Leftover vegetables have never tasted this good! This Asian-inspired vegetable noodles recipe is a fantastic way to transform your fridge finds into a vibrant, flavour-packed meal. With just a few fresh ingredients and a simple homemade sauce, these noodles come together quickly and deliver that perfect balance of tender-crisp veggies, silky glass noodles, and a savoury-sweet sauce that keeps you coming back for more.
I love how easy it is to customise with whatever veggies you have on hand — the julienne-cut carrot and courgette add freshness and texture, while colourful peppers and mushrooms bring extra flavour and nutrients. This recipe is quick, light, and full of umami thanks to the soy sauce and toasted sesame oil. It’s ideal for a speedy lunch or dinner that feels satisfying but won’t weigh you down.
If you’re looking to reduce food waste without sacrificing flavour, this is your go-to recipe. Plus, it’s naturally gluten-free (just be sure to pick gluten-free soy sauce if needed) and vegan-friendly.

Tips
- Julienne Peeler Magic: Using a julienne peeler for the carrot and courgette creates perfectly thin, noodle-like strips that cook evenly and look great on the plate.
- Don’t Overcook Veggies: Sauté the vegetables until tender but still crunchy to keep texture and freshness. They should have a slight bite to complement the soft noodles.
- Sauce Mix: Combine the soy sauce, garlic, maple syrup, and sesame oil before adding to the pan to ensure even coating and flavour balance.
- Glass Noodles Cooking: Follow the package instructions closely so the noodles don’t get mushy—usually soaking or boiling briefly is enough.
- Extra Crunch: Sprinkle with sesame seeds or chopped spring onions for added texture and flavour just before serving.
Swaps
Below I am giving you some vegetable’s swap ideas but feel free to improvise with any leftover vegetable you have in the fridge! The secret is to chop the vegetables in small cubes or julienne for the best texture.
Carrot: Swap with daikon radish or finely sliced cucumber for a refreshing twist.
Courgette: Use cucumber or shredded cabbage instead for a different crunch.
Yellow and red pepper: Try using green pepper, snap peas or baby corn as alternatives.
Mushrooms: Use tofu cubes or water chestnuts for a plant-based protein boost.
Glass noodles: Rice noodles or shirataki noodles work well as substitutes.
Soy sauce: Tamari or coconut aminos are good gluten-free alternatives.
Maple syrup: Use honey or agave nectar for different sweetness.
Toasted sesame oil: Regular sesame oil or olive oil can be used if preferred.
Storage
Fridge: Store in an airtight container for up to 2 days.

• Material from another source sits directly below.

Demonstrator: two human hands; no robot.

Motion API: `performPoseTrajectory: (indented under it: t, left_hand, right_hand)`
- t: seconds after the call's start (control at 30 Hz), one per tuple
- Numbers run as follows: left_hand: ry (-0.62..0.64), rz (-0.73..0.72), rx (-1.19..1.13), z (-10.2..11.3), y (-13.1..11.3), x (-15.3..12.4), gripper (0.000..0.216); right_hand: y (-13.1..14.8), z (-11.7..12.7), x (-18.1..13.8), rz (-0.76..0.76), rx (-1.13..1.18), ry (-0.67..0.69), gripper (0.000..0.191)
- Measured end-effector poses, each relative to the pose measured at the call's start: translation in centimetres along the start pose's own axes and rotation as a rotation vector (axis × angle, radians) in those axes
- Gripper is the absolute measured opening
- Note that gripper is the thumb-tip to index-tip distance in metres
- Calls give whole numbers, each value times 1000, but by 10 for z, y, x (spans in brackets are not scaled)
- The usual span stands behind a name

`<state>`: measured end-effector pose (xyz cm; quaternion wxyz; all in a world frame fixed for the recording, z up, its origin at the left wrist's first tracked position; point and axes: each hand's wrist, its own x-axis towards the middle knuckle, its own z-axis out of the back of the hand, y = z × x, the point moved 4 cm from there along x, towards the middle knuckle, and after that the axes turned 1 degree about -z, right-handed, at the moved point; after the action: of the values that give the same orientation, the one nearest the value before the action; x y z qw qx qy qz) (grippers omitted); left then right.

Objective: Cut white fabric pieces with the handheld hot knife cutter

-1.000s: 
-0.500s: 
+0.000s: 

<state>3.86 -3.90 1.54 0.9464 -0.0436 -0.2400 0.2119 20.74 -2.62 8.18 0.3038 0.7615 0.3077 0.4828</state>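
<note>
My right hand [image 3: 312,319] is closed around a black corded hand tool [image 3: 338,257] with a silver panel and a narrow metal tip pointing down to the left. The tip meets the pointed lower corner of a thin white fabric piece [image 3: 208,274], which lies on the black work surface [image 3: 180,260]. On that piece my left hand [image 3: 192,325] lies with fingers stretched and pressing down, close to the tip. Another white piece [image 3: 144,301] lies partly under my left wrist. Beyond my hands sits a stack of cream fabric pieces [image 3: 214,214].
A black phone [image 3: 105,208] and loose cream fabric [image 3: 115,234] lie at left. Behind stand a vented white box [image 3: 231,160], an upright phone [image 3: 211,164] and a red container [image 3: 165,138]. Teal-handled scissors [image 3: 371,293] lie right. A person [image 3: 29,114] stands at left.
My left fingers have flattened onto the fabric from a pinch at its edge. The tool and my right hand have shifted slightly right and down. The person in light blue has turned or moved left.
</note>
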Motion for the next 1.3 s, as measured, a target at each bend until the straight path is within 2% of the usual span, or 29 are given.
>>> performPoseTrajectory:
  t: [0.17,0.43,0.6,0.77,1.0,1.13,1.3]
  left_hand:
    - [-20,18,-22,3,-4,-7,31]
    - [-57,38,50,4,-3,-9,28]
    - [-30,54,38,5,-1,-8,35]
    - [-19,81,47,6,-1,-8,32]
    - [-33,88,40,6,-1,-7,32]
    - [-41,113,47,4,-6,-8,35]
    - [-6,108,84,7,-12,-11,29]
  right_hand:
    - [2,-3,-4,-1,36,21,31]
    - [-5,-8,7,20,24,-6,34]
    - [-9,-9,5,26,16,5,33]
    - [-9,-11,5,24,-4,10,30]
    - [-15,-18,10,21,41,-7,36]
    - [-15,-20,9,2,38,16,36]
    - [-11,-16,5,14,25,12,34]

Reheat gently to avoid overcooking the veggies.
Freezer: Not recommended to freeze this noodle dish as the texture of the vegetables and noodles will change.
More Noodles Recipes
- Miso Noodle Soup
- Spring Roll Noodle Salad
- 10 Minutes Peanut Butter Noodle Soup
- One-Pot Creamy Chicken Noodle Soup

Vegetables Glass Noodles
Ingredients
- 1 carrot
- 1 courgette
- 1/2 yellow pepper
- 1/2 red pepper
- 4-5 mushrooms
- 3 spring onions
- 50 g glass noodles
Sauce
- 2 tbsp soy sauce
- 1 tsp minced garlic
- 1 tbsp maple syrup
- 1 tbsp toasted sesame oil
Instructions
- Chop your vegetables, I have used a julienne peeler for carrots and courgette for the best result and then a knife for the rest of the vegetables.
- Cook the noodles as per package instructions
- While noodles cook, saute veggies on medium high heat in a pan with some oil until tender but still crunchy.
- Drain the noodles and add to the pan.
- Add the sauce ingredients together in a container and pour all over the noodles. Mix.
- Serve with a sprinkle of sesame seeds.